# Deviant Mutant Ring Shooter



## Charles (Aug 26, 2010)

Ringshooters seem to be getting more popular recently. Just do a search on "ringshooter", "ring shooter", and "ringer", and you will see what I mean. There is one particular bearded guy down in Panama who extols their virtues and recently has been using them to obtain amazing velocities with tubes (hello Henry!!!). I want to try for some of those high velocity shots with a variety of tubes and chained rubber bands. And I have a favored slingshot style ... my Mutant Ninja design, which evolved from Dayhikers Little Ninja. My problem was putting the two together.

The trouble is, it was not easy to marry a board cut Mutant Ninja with a ringshooter. Ringshooters are usually made by drilling a hole longitudinally down the length of the fork and using epoxy to set an eye bolt into the end of the fork. The eye is pried slightly open so that a tube can be stretched and popped into the eye, making for a quick change of looped and half looped bands. However, the boards I have been using recently for Mutant Ninjas are only 1/2 inch thick. I did not fancy my chances of drilling a straight hole down the forks, nor or maintaining sufficient strength of the fork to retain the eye bolt against the strain of the bands.

Sooo, being devious, I decided to make a deviant mutant ninja ringshooter. Instead of running the eye bolt down the length of the fork, I just drilled the fork front to back so the eye bolt is perpendicular to the front of the fork. Here are a couple of photos, front and side.



















For these photos, I have it set up with progressively tapered braids of those #32 rubber bands from Rubber Band Guns:

http://www.rubberbandguns.com/ammunition/ammunition-size-32-red

Nope, haven't tried those bands on a chrony yet, but I will soon.

The advantage of this deviant ring shooter is that it is easily applied to board cuts. It allows much faster and easier band changes than gypsy tabs. The disadvantage is that there is a loss of about an inch in draw length.

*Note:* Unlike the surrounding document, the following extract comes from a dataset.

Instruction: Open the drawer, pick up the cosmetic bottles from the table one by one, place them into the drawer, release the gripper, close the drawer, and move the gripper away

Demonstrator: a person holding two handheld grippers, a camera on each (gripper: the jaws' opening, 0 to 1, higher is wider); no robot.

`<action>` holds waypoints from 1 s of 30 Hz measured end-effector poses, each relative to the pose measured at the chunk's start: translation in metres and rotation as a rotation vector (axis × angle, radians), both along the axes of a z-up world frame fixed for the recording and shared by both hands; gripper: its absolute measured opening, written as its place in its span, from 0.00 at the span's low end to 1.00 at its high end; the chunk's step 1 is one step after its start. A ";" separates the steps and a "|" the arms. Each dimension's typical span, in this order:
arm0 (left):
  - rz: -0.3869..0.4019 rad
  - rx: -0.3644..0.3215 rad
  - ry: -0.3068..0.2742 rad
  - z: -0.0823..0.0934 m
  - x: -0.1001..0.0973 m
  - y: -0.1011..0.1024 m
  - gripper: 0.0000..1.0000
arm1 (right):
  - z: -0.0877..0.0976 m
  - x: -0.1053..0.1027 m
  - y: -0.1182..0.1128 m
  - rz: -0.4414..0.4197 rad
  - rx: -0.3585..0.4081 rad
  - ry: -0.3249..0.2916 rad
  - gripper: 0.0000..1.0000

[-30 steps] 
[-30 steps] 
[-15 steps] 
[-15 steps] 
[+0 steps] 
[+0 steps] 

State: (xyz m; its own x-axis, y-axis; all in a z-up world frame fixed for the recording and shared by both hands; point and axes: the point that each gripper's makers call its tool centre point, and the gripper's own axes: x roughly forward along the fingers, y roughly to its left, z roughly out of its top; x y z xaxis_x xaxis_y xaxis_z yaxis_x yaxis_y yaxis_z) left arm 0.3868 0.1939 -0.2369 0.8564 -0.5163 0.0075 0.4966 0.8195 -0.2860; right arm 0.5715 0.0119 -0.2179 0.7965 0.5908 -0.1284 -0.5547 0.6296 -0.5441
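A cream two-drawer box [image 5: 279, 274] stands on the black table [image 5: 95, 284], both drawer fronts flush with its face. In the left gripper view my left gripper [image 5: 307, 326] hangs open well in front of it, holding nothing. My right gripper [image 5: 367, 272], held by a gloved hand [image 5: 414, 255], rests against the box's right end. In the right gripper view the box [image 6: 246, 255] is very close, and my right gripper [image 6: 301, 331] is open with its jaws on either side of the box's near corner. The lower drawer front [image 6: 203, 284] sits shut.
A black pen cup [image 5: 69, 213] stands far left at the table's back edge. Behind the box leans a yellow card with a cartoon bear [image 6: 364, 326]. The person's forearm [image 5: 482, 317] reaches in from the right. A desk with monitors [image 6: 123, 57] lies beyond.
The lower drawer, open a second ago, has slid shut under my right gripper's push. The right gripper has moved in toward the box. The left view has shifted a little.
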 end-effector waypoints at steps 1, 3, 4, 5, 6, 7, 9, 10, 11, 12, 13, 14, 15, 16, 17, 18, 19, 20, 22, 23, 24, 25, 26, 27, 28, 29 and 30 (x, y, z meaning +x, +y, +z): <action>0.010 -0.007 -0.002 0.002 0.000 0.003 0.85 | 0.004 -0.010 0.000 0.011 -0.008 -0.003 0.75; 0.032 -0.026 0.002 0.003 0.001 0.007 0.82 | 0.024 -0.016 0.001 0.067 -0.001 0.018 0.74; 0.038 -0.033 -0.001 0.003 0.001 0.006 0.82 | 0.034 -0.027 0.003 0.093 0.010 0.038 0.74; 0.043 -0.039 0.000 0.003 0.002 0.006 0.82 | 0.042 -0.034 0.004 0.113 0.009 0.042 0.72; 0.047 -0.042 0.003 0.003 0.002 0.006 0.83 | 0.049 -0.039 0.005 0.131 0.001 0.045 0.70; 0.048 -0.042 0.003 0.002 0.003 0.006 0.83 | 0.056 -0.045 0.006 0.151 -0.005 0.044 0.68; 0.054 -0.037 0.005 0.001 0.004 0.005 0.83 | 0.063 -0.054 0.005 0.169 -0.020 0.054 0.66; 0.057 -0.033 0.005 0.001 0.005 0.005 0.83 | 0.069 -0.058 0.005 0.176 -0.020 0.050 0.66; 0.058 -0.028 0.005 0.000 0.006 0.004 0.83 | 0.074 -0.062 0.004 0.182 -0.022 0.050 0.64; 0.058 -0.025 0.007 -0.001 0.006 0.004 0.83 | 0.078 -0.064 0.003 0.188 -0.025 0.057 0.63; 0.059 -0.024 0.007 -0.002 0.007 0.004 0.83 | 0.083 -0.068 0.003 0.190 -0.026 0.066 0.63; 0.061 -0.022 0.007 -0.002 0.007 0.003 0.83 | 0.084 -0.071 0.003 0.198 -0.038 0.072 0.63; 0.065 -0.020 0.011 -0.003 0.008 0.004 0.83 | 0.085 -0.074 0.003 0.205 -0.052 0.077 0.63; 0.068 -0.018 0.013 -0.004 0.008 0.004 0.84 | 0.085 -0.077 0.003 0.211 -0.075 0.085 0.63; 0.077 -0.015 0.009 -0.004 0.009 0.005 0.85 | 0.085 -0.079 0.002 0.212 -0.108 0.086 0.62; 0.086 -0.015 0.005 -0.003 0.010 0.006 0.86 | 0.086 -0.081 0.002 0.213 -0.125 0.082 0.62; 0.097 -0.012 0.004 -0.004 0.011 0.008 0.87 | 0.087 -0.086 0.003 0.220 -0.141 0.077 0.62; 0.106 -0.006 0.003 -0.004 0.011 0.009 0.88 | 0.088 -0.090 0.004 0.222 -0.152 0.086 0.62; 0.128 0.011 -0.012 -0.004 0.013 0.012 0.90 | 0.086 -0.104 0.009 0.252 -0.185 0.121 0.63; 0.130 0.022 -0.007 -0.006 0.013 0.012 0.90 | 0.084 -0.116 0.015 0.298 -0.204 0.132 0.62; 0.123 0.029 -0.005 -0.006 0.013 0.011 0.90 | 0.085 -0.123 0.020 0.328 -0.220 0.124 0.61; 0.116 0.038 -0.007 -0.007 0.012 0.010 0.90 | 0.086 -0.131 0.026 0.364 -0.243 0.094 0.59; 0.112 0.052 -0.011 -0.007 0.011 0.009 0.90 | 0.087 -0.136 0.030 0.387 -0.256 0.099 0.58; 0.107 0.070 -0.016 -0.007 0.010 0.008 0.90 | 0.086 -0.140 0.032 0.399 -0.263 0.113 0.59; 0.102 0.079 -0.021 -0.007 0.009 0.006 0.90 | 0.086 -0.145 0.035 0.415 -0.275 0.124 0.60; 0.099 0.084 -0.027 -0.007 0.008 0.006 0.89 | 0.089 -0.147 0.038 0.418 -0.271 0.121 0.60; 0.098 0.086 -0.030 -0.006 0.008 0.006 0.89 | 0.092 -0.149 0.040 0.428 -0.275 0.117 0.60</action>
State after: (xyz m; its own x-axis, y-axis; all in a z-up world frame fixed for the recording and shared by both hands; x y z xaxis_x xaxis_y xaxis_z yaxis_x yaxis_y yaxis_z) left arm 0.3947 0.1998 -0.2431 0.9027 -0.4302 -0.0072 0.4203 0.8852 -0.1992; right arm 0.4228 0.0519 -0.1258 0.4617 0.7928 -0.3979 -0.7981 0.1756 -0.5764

I have had a chance to fire only a few rounds, but it seems to work just fine. Just one more method ....

Cheers ..... Charles


----------



## Henry the Hermit (Jun 2, 2010)

Cool, Charles. Excellent variation on what I believe to be the best slingshot design of all time.


----------



## rockslinger (Nov 16, 2010)

Looks like a nice little shooter. The quick band change is a good feature.


----------



## The Gopher (Aug 25, 2010)

I have yet to try this style but it sure looks great.


----------



## rockzz22 (Oct 26, 2012)

looks cool to me


----------



## Northerner (Nov 9, 2010)

Nice frame! Got some dimensions... width, length?

Thanks,
Northerner


----------



## ruthiexxxx (Sep 15, 2012)

What a clever way to use the ringbolts ! I've only just started to try chain bands but they do seem surprisingly powerful


----------



## Charles (Aug 26, 2010)

Northerner said:


> Nice frame! Got some dimensions... width, length?
> 
> Thanks,
> Northerner


This is actually the small version of my mutant ninja ... I scaled down the original version so I could make it modular and fit it disassembled into an Altoid tin. Here is the link to the design:

http://slingshotforum.com/topic/15556-altoid-box-mutant-ninja/page__hl__%2Bmutant+%2Bninja

Here is a link to the original, with pdf:

http://slingshotforum.com/topic/14225-mutant-ninja-in-oak/page__hl__%2Bmutant+%2Bninja

Cheers .... Charles


----------



## Charles (Aug 26, 2010)

ruthiexxxx said:


> What a clever way to use the ringbolts ! I've only just started to try chain bands but they do seem surprisingly powerful


Thanks for the kind words!

There are a number of ways to use office bands:

1) cut them in half and stack them, just like using multiple flat bands;

2) use the bands uncut, full length, but loop the ends together forming a knot between each band ... commonly called chaining;

3) use the bands uncut, but each band is doubled ... starting at the pouch put a band through the hole doubling it over, then run the next band through the ends of the previous band, doubling it over, and so on ... commonly called braiding.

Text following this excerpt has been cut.